Any ideas? I've seen some folks query for the number of failures, and if they exceeded 5 consider that a failure? Anyone know which table that information is stored in, currently using NPM 11.5.2

  • ‌Hello kbryk

    This is the query I use. It checks the database for nodes being polled by SNMP then it checks those nodes to see if they have sent any cpu updates in the last fifteen minutes, if not its considered failed.  You can simply paste this into a report and scedule it to run on a regular basis. Also if you change the LIKE 'SNMP' with WMI it will check those nodes as well.

    SELECT n.Caption,

      n.IP_Address,

      DATEDIFF(mi,MAX(c.DateTime),GETDATE()) minutes_since

    FROM Nodes n

    INNER JOIN CPULoad c ON n.NodeID = c.NodeID

    WHERE n.Status = 1 AND n.ObjectSubType LIKE 'SNMP'

    GROUP BY n.Caption, n.IP_Address

    HAVING DATEDIFF(mi,MAX(c.DateTime),GETDATE()) > 15

    ORDER BY minutes_since DESC

  • It would be cool if this was native functionality.


  • I would use the below logic to exclude the "Unmanaged " nodes as the SNMP polling will be ignored for nodes marked as UnManaged.


    You can also use the same SQL Query to get Alerted when the Node will not be updated for SNMP Polling.


    alert.PNG


    //////////////////////////////////////////////////////////////

    SELECT * FROM Nodes

    WHERE ObjectSubType IN ('SNMP', 'WMI')

    AND UnManaged = 0

    AND Status = 1

    AND DATEDIFF(mi, LastSystemUpTimePollUTC, GETUTCDATE()) > 25



    //////////////////////////////////////////////////////////////////////////////////

    SELECT Nodes.NodeID AS NetObjectID,Nodes.Caption AS Name

    From Nodes

    WHERE

    (

      Nodes.Status= '1' AND

      ObjectSubType NOT LIKE 'ICMP' AND

      Vendor NOT LIKE 'Unknown' AND

    (

    DATEDIFF(mi,Nodes.LastSystemUpTimePollUtc,getutcdate()) > 5

    OR

    LastSystemUPTimePollUtc IS NULL

    )

    )

    /////////////////////////////////////////////////////////////////////

    SELECT Nodes.NodeID AS NetObjectID,Nodes.Caption AS Name, Nodes.Vendor AS Vendor

    From Nodes

    WHERE

    (

    (DATEDIFF(mi,Nodes.LastSystemUpTimePollUtc,getutcdate()) > 1) AND

      Nodes.Status= '1' AND

      Vendor NOT LIKE 'Unknown'

    )

    OR

    (

    Nodes.Status = '1' AND

    Vendor NOT LIKE 'Unknown' AND

    LastSystemUPTimePollUtc IS NULL

    )

    //////////////////////////////////////////////////////////////////






  • FormerMember
    0 FormerMember in reply to jstinson1

    Thanks, have you considered instances where the OID is not polling correctly, or has not polled at all?

  • FormerMember
    0 FormerMember in reply to FormerMember

    This was directed @jstinson@l1s

  • FormerMember
    0 FormerMember in reply to GoldTipu

    Awesome, thanks Malik.

  • FormerMember
    0 FormerMember

    Kicked myself with this one since it is so basic, but here is what I have used, although not entirely accurate, it has given me a more complete list, regardless of the false positives. In my eyes if the machine type is not getting polled SNMP is probably failing since most of our devices are common enough to have this OID recognized.
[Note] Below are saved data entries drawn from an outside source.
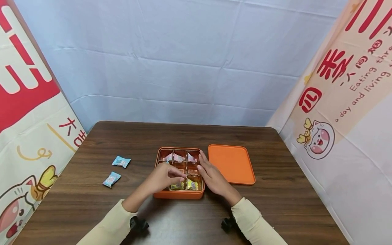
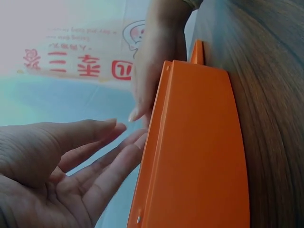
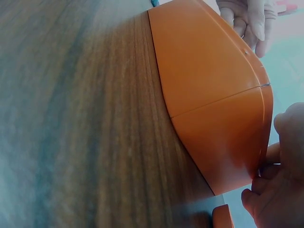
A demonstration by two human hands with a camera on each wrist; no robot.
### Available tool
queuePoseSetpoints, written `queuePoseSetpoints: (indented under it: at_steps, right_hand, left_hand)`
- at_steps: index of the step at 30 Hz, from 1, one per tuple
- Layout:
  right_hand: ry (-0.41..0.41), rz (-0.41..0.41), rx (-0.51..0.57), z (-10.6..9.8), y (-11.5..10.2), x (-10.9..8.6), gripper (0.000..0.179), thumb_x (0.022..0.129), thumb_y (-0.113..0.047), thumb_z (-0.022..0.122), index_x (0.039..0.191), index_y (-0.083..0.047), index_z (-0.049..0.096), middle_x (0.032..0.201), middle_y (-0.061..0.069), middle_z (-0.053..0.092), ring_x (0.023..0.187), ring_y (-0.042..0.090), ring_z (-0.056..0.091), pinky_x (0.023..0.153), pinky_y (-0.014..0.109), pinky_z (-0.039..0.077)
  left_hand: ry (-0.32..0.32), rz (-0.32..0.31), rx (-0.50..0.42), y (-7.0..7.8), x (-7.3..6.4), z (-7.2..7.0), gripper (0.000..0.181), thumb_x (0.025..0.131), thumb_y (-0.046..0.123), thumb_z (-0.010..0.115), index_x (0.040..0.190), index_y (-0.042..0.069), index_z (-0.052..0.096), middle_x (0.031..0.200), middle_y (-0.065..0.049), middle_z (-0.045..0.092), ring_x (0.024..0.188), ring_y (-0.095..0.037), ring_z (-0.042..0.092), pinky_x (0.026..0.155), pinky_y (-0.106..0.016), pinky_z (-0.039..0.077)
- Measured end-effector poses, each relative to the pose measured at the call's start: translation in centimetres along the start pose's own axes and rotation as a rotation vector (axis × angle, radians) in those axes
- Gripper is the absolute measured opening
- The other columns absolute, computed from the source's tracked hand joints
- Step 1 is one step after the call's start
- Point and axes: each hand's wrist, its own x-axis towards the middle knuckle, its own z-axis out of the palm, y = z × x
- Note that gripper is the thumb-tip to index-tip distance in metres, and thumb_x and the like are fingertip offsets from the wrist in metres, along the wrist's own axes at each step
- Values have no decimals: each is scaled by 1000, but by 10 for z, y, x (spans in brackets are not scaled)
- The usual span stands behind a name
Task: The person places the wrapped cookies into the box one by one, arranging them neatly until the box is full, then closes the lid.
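An orange box with a divided, shiny inner tray stands on the table. Pink-wrapped candies lie in its far row, and yellow-wrapped candies show in the near row. Over the box hovers my left hand, thumb and fingers apart, with nothing visible between them. It hides part of the left compartments. My right hand rests against the box's right side, its fingers extended along the rim. In the right wrist view, fingertips touch the orange box at a corner.
Two blue-wrapped candies, one farther and one nearer, lie left of the box on the wooden table. A flat orange lid lies to the right, close to my right hand. Cloth hangs behind and at both sides.
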Motion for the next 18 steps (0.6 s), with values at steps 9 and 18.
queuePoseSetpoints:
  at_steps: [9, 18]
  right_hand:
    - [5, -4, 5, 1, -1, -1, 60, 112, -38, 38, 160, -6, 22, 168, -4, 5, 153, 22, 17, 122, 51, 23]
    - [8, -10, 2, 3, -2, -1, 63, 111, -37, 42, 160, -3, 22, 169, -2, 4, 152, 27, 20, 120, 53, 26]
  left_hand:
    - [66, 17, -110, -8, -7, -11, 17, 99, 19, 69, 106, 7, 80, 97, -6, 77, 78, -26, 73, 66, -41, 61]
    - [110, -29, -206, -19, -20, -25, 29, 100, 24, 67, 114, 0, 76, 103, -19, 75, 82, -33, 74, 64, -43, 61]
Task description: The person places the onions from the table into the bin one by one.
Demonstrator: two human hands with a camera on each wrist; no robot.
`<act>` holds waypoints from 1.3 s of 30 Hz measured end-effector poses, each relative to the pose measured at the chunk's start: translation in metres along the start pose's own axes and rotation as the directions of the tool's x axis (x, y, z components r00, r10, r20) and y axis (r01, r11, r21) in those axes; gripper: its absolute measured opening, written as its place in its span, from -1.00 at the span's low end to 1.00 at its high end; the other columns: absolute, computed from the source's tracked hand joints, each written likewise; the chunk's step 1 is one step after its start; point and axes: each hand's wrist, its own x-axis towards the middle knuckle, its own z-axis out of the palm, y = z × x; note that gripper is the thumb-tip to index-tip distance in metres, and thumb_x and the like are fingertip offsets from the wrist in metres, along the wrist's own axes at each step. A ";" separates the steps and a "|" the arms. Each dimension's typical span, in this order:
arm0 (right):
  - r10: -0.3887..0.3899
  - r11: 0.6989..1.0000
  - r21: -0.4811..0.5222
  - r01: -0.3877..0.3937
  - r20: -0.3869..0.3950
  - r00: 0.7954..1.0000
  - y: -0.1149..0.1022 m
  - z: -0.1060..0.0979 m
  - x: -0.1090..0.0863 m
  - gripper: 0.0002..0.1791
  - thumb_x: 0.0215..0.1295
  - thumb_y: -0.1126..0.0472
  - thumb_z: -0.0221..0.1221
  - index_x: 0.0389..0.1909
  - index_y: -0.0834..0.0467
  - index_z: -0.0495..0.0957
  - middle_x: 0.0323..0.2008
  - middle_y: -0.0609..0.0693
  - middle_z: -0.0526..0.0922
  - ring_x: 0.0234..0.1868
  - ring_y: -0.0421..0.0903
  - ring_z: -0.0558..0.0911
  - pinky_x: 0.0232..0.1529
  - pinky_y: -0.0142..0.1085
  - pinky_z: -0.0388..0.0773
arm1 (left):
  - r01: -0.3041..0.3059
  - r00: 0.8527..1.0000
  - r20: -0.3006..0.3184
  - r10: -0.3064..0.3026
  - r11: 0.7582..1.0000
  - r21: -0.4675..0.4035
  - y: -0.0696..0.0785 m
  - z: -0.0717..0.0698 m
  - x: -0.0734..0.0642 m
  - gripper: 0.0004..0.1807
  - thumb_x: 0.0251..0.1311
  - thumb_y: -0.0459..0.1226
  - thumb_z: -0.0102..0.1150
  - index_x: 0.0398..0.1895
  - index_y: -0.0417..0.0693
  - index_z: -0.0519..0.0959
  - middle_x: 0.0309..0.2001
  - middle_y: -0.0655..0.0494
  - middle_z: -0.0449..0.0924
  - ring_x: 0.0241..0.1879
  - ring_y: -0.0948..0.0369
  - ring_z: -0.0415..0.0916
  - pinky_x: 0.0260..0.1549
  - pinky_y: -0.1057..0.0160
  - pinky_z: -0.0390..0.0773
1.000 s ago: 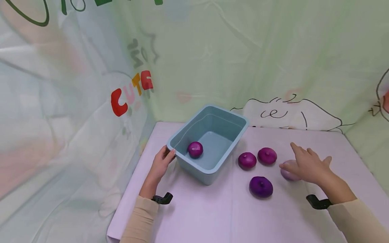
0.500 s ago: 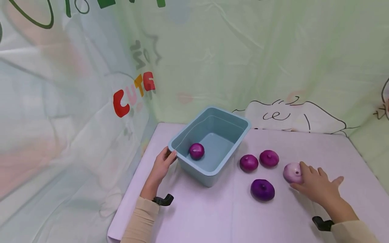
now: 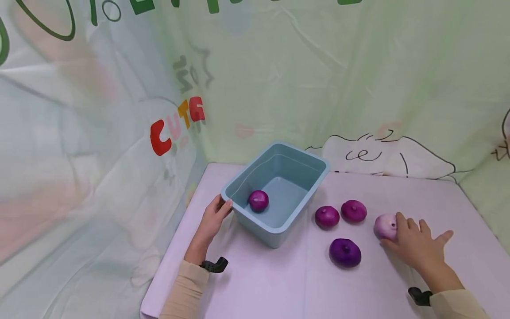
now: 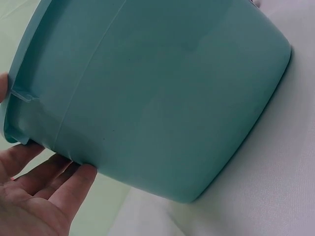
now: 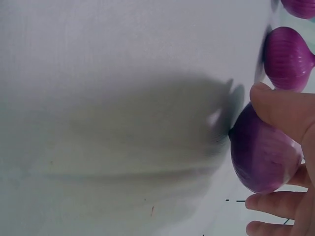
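My left hand (image 3: 212,217) grips the near-left corner rim of a blue-green plastic tub (image 3: 255,218). In the left wrist view, fingers lie under the rim with the thumb partly cut off at the edge. One purple onion (image 3: 259,201) sits inside the tub. On the right, my right hand (image 3: 423,241) holds a pale purple onion (image 3: 384,226) between thumb and fingers; the right wrist view shows this onion (image 5: 263,152) beneath the thumb. Whether it touches the table cannot be told. Two magenta onions (image 3: 327,217) and a dark purple one (image 3: 345,253) lie between tub and right hand.
A white-lavender cloth covers the table (image 3: 271,283). Printed curtains (image 3: 275,79) hang close behind the table and along its left side. Black cameras sit on both wrists.
My right hand has come down from above the pale onion and now has thumb and fingers around it. The left hand keeps its grip on the tub. The view has shifted slightly.
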 end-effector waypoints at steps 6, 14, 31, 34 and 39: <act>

    Select Nodes.Caption, Nodes.IP_Address

    from Nodes

    where Nodes.MachineType = 'Unknown' and Nodes.ObjectSubType = 'SNMP'

  • I have many nodes that have historically worked, and then stop.  Their MachineType would not be unknown when SNMP fails since the database already got populated with something upon initially adding.  Conversely, I have some devices from various vendors where SNMP works fine, but the 'test' option on Node Details page fails and the MachineType has always shown unknown, and SNMP has always worked.  So that query may give a false sense of assurance and give some false positives at the same time.

  • FormerMember
    0 FormerMember in reply to d09h

    Agreed, looks like a little modification of Malik's response may work better for you. I haven't dug in to figure out what the lastsystemuptimepoll value exactly captures, guessing last time the snmp manager was able to poll the agent, but this doesn't consider whether it has failed or not?

  • Would still prefer SolarWinds build that functionality natively.  Never understood why that isn't already part of the product (via web, not some SWQL or SQL that we cobble together and hope is right).